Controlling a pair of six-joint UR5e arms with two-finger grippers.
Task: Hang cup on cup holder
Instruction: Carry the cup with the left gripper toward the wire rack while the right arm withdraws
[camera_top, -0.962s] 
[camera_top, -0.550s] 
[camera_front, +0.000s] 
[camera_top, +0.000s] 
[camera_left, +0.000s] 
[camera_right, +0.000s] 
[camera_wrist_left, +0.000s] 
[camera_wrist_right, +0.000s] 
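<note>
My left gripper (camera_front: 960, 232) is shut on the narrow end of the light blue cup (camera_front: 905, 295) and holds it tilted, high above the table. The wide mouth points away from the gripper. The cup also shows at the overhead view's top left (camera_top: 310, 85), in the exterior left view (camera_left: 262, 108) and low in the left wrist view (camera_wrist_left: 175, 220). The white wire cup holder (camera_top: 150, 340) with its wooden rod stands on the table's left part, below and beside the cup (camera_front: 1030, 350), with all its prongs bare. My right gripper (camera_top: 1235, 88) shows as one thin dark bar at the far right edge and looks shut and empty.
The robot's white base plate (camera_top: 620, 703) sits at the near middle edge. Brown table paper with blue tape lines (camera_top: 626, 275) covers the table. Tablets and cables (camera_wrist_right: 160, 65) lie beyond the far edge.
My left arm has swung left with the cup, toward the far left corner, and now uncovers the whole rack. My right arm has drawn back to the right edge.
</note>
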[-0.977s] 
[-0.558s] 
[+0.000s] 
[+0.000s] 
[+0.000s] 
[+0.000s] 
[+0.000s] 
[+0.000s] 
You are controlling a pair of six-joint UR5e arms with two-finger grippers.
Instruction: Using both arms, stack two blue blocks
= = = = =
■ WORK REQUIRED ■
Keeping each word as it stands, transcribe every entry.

■ ANSWER SECTION ■
Controlling a pair of six-joint UR5e arms with two-finger grippers.
Task: Hang cup on cup holder
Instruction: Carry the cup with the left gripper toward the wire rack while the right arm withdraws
[camera_top, -0.962s] 
[camera_top, -0.550s] 
[camera_front, +0.000s] 
[camera_top, +0.000s] 
[camera_left, +0.000s] 
[camera_right, +0.000s] 
[camera_wrist_left, +0.000s] 
[camera_wrist_right, +0.000s] 
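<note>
My left gripper (camera_front: 960, 232) is shut on the narrow end of the light blue cup (camera_front: 905, 295) and holds it tilted, high above the table. The wide mouth points away from the gripper. The cup also shows at the overhead view's top left (camera_top: 310, 85), in the exterior left view (camera_left: 262, 108) and low in the left wrist view (camera_wrist_left: 175, 220). The white wire cup holder (camera_top: 150, 340) with its wooden rod stands on the table's left part, below and beside the cup (camera_front: 1030, 350), with all its prongs bare. My right gripper (camera_top: 1235, 88) shows as one thin dark bar at the far right edge and looks shut and empty.
The robot's white base plate (camera_top: 620, 703) sits at the near middle edge. Brown table paper with blue tape lines (camera_top: 626, 275) covers the table. Tablets and cables (camera_wrist_right: 160, 65) lie beyond the far edge.
My left arm has swung left with the cup, toward the far left corner, and now uncovers the whole rack. My right arm has drawn back to the right edge.
</note>
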[-0.977s] 
[-0.558s] 
[+0.000s] 
[+0.000s] 
[+0.000s] 
[+0.000s] 
[+0.000s] 
[+0.000s] 
You are controlling a pair of six-joint UR5e arms with two-finger grippers.
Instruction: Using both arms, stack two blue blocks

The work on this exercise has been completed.